Throughout the opening months of this year, I have been contacted by #NorthInnerCity residents and households critical of the amount of clutter on our city streets.
By clutter, I mean the volume of electric boxes, the use of plastic bollards or the amount of street signage poles, for example. So, with that in mind, I put some questions to the Chief Executive of Dublin City Council, Owen Keegan requesting clarity on the need for such street clutter. I asked him to explain the rationale behind the volume of electric boxes cluttering the public realm of our City Centre; why is it they are necessary; in particular, why are so many required in the Docklands area; instead of using plastic bollards, can planters not be used to segregate and protect cycle lanes. I used the example of the junction of Infirmary Road with Montpelier Hill of where greenery would be ideally suited to protect cycle infrastructure that has been repeatedly blocked by parked cars, including Garda vehicles.

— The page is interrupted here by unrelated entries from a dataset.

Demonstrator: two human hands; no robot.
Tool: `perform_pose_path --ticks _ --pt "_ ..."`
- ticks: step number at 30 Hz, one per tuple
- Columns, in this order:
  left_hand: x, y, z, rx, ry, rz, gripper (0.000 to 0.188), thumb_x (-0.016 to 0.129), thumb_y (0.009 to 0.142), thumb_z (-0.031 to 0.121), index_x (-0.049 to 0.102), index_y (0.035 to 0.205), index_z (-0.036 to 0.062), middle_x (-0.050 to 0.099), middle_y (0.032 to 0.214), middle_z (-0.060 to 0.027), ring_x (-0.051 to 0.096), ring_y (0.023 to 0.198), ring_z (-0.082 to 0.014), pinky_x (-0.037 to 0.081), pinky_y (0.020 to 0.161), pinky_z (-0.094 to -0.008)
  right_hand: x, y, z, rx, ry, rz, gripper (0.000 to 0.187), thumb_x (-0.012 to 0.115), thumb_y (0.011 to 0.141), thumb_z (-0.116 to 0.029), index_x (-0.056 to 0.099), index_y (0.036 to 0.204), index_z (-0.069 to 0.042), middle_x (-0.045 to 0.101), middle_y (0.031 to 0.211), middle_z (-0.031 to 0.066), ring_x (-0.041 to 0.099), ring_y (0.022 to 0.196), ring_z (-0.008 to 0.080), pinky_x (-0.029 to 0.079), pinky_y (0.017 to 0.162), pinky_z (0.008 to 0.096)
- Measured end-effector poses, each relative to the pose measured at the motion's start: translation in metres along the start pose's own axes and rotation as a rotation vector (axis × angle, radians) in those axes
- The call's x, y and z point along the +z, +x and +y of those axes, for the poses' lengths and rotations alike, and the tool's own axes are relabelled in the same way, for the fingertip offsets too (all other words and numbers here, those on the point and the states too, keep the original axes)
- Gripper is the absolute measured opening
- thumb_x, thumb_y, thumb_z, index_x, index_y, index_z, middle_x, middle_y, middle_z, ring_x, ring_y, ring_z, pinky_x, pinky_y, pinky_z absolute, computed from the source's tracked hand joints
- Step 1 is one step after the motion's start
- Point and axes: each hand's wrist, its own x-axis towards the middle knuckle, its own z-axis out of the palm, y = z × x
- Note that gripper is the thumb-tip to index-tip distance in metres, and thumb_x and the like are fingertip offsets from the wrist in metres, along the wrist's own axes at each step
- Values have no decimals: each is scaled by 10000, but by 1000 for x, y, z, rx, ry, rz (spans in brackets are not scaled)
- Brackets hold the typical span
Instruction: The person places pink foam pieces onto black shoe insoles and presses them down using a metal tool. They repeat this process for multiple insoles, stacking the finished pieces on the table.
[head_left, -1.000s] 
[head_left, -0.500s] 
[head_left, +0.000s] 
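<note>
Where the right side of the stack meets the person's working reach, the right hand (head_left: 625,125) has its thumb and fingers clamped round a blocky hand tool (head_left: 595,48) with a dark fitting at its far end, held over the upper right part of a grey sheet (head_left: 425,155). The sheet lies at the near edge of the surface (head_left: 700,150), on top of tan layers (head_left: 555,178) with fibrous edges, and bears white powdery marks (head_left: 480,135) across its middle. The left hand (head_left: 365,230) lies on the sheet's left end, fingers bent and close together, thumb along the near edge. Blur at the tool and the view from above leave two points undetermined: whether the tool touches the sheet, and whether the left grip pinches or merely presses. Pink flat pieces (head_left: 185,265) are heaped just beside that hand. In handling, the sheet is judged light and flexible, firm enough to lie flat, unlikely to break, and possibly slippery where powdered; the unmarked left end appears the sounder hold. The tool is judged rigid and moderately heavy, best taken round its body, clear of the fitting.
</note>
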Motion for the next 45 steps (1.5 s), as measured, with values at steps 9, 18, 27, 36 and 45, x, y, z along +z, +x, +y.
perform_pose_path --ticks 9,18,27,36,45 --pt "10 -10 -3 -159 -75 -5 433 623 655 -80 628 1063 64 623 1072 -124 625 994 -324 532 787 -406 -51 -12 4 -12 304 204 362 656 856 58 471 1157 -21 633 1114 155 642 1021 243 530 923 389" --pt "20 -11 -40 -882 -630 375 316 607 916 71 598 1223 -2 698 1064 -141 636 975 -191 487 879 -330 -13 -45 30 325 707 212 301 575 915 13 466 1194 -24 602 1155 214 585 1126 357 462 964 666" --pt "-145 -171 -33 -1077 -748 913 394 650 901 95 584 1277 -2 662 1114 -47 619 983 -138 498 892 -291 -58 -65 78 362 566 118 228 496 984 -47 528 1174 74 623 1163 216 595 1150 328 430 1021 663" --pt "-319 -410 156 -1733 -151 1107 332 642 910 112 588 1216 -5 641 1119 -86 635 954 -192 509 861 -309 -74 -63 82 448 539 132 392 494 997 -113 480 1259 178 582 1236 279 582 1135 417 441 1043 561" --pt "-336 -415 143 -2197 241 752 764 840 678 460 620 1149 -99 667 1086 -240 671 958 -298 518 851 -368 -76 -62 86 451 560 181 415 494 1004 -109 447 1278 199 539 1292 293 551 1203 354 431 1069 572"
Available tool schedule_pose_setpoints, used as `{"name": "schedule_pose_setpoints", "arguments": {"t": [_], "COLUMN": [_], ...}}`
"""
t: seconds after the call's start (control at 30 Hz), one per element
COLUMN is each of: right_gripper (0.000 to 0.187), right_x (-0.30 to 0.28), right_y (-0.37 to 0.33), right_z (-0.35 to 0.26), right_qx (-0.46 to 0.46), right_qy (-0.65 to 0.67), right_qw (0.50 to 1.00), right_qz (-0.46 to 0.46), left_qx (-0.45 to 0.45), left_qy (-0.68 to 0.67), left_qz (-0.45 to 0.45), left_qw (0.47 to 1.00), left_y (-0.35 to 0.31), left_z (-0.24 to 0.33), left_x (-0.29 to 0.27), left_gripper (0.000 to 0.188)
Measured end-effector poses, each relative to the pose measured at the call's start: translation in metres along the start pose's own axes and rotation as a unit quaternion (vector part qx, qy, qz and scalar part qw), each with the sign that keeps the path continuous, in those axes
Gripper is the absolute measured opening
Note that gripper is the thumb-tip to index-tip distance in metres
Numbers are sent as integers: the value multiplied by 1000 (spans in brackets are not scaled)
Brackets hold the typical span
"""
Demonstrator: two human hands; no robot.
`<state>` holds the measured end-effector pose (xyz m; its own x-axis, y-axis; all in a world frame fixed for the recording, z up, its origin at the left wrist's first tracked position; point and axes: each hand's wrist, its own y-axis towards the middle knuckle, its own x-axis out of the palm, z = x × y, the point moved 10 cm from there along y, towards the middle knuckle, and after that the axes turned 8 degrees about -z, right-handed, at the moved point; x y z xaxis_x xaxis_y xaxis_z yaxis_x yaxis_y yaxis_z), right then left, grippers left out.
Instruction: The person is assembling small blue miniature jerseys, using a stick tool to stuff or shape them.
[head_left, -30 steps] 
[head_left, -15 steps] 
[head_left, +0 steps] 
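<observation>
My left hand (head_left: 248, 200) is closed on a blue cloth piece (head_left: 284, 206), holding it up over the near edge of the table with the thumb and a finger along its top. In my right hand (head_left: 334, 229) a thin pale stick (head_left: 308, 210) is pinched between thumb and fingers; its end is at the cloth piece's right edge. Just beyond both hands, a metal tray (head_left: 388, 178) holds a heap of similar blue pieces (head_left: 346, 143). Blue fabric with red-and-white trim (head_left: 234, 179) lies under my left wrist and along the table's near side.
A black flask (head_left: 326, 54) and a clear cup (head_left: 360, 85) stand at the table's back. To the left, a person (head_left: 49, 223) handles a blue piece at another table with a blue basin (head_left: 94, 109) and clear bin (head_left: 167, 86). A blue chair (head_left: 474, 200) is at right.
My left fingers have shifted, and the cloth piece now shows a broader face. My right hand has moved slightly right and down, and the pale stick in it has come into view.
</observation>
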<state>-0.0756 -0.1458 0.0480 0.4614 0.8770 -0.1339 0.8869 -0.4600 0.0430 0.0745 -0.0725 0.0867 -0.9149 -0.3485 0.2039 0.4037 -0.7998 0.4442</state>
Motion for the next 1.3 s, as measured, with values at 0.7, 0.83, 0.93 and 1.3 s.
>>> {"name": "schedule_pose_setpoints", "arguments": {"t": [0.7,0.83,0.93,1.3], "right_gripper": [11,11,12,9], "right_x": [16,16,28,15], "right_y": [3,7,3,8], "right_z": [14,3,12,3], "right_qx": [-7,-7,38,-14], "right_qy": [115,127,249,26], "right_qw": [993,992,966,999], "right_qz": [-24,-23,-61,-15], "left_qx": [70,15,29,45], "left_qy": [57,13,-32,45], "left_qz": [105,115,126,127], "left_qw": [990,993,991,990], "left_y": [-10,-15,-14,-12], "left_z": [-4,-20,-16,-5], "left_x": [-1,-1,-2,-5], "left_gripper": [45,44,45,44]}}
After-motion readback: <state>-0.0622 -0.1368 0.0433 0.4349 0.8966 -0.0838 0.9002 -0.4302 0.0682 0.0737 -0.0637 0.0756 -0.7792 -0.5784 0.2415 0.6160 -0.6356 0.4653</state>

I also asked the Chief Executive why is it that so much street signage poles are required on our city streets, for example; can multiple signs not be installed on one pole as opposed to multiple poles highlighting the same issue along the same street, as evidenced along Parnell Square East and Chancery Street. Furthermore, I made a similar point when it comes to the volume of new 30km speed limit signage poles erected across the City Centre; and if he would detail how he intends for the City Council to begin the process of decluttering our city streets and public realm.
The Chief Executive provided for the following response:
“Within the Docklands area there are a mixture of locations which are not in charge of DCC and so any electrical boxes in those locations are the matter for the owners rather than DCC. Elsewhere in the public areas of docklands there are equipment installations for the LUAS light rail system for their overhead power cables, these all have planning permission and are necessary for the operation of the Luas. DCC will also have traffic signal controllers which are necessary for the provision of traffic signals and to both regulate traffic and provide safety to all road users.

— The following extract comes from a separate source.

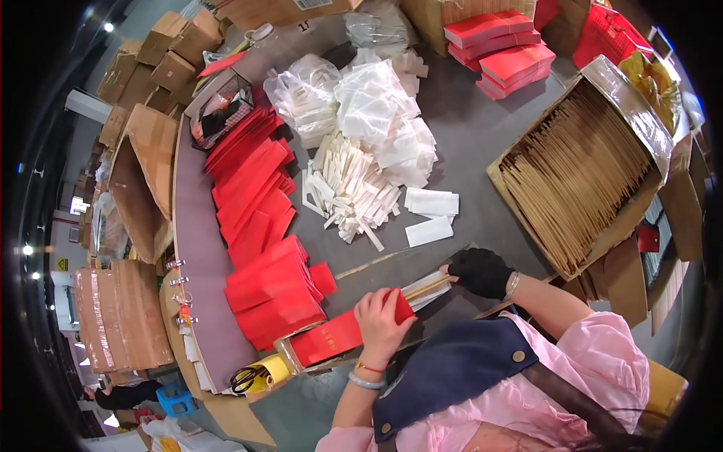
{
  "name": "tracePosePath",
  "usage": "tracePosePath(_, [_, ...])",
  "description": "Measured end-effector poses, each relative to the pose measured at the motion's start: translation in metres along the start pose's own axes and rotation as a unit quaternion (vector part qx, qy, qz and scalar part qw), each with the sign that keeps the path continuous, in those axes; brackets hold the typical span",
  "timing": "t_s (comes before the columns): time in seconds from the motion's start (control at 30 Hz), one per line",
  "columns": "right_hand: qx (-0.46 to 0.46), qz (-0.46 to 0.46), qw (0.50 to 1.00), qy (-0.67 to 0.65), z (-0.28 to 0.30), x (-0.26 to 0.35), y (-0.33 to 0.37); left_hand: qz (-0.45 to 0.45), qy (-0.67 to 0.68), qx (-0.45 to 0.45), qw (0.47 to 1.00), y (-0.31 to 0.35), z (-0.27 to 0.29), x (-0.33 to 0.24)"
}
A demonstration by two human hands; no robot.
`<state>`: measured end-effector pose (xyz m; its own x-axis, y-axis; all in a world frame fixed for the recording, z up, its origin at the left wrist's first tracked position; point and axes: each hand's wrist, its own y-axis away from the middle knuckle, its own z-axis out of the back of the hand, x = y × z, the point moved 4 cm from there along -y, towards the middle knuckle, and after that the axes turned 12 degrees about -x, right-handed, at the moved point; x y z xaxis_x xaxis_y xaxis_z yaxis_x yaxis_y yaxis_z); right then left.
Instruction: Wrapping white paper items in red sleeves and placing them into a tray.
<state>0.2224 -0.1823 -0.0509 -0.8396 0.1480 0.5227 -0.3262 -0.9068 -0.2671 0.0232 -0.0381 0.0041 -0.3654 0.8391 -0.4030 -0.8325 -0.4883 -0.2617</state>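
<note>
A long red paper sleeve [331,337] lies along the near table edge, with small gold marks on its face. My left hand [380,324] grips it near its right end, fingers on top and thumb on the near side. My right hand [482,273], in a black glove with bare fingertips, pinches the end of a thin tan strip [431,287]. That strip points into the sleeve's right end, and white paper [431,295] shows beside it. How far the strip reaches inside is hidden. Beneath the sleeve is a narrow cardboard tray [290,355].
Red sleeves [271,290] are piled on the left. White slips [354,184] and plastic-wrapped packets [384,113] heap mid-table. An open carton [497,177] of thin brown pieces stands right. Red stacks [512,64] lie far back; a yellow holder [273,371] with scissors sits near left.
</note>
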Motion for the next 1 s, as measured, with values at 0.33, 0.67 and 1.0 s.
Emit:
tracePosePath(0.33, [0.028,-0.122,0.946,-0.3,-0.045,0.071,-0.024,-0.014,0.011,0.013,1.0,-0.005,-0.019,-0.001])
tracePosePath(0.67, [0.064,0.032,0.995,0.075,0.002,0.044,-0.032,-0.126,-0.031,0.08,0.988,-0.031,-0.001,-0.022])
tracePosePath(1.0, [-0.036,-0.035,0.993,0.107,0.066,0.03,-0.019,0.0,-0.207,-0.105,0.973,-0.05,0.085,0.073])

Plastic bollards are used to protect cycle lanes as they have are relatively cheap to purchase, are easy to install and maintain, and have a small footprint making it possible to protect cycle lanes while minimising the impact on other traffic lanes. Bollards are also much more versatile and come in different types- some allowing kerbside access for vehicles where required. We have used planters to protect cycle lanes, for example (details supplied 1) and will continue to explore how these essential cycle protections can be changed to more permanent protection.
The existing layout at the entrance to (details supplied 2) is not suitable for our standard planters. However, we will explore with our Parks Department the possibility of installing bespoke planters or planting in this area.

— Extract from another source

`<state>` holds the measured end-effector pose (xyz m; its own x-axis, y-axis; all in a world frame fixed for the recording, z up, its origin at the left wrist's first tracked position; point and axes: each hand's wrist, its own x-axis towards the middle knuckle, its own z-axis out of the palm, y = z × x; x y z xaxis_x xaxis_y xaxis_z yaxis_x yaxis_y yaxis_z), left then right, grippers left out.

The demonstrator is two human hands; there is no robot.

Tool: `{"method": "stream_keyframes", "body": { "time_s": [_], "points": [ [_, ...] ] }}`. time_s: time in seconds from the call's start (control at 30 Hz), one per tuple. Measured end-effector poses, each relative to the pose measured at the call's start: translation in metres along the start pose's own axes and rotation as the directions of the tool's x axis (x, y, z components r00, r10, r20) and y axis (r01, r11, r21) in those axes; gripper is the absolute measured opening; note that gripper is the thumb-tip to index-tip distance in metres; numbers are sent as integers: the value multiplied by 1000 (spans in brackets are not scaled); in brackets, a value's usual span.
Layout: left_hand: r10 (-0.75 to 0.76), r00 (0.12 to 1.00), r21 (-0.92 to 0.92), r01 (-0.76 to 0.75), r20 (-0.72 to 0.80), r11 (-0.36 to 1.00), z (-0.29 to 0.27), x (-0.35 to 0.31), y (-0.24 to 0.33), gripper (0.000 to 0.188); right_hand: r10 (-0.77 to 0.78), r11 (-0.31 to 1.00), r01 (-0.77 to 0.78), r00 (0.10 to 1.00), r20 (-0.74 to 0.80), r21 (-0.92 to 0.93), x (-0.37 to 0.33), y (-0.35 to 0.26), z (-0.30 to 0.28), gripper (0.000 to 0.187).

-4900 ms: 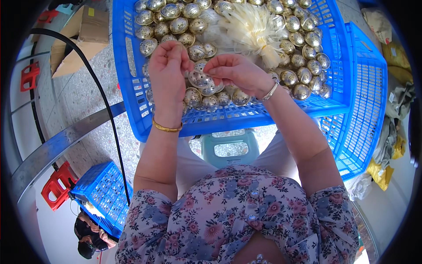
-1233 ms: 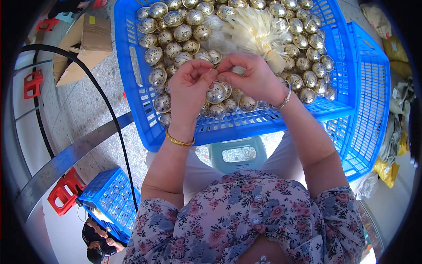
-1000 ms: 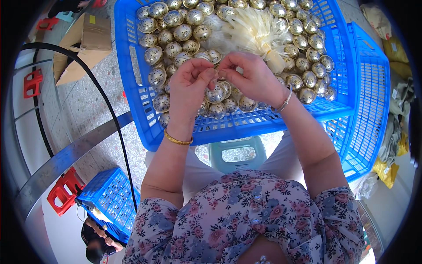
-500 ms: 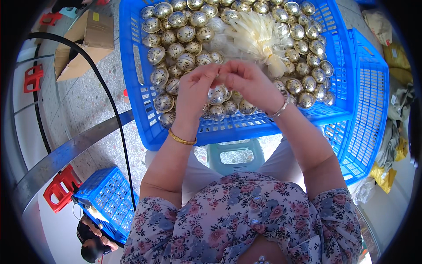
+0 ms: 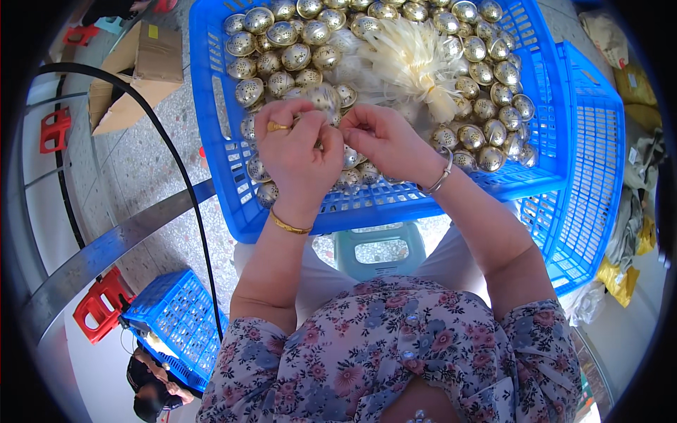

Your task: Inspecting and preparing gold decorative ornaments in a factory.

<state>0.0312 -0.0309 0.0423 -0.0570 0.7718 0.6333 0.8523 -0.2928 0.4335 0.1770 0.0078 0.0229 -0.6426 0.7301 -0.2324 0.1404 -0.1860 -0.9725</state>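
Balls, metallic and perforated, fill the blue basket around a pale bundle, the farthest cut off by the upper edge. One blurred ball shows just beyond the curled fingers of the left hand; whether that grip has hold of it, I cannot tell. The right hand is close beside, thumb and fingers bent together; anything pinched there is hidden. Both hands cover balls beneath.
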Motion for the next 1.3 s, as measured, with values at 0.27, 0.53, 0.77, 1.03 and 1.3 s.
{"method": "stream_keyframes", "body": {
  "time_s": [0.27, 0.53, 0.77, 1.03, 1.3],
  "points": [
    [-184, 981, -409, 191, 56, 893, 10, -11, -1, 16, 89, 986, -88, 996, -6, 138, -2, -14, -12, 10],
    [-296, 904, -622, 428, 310, 655, 12, -11, -10, 16, 145, 864, -149, 988, 47, 482, 1, -9, -18, 14],
    [-197, 956, -349, 265, 219, 899, 12, -9, 0, 17, 157, 824, -142, 987, 21, 548, 3, -2, -19, 13],
    [-179, 983, -232, 184, 39, 955, 14, -11, 3, 12, 69, 864, -69, 997, 19, 499, -1, -8, -18, 27],
    [-403, 915, -326, 379, -4, 866, 17, -12, 1, 8, 6, 881, -8, 1000, 6, 472, -3, -14, -2, 35]
  ]
}}
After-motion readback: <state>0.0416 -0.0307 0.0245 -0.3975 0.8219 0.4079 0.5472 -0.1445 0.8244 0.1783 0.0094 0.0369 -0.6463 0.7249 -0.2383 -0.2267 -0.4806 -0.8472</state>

DCC seeks to minimise the amount of street signage. For instance it’s common practise to upgrade single sign poles (3.4M) when an additional sign is requested (to a 4.0M sign pole), to accommodate the additional signage. However, DCC, as the Roads Authority, is obliged to meet statutory requirements when it comes to installing signage including:
– Statutory Signage: Speed Limits, Stop, Yield, 3.5t Ban, Clearway, Bus Lanes, Pedestrian Zones, No Entry, No Left, No Right, Paid Parking.
– Warning Signage: Children Crossing, Junction Ahead, Low Bridge, Traffic Lights Ahead, Railway Crossing, Traffic Wardens.
– Information Signs: Ramps, Orbital Route Signs, Directional (Area) Signs, Fingerposts, National Road Signs, Cul de Sac.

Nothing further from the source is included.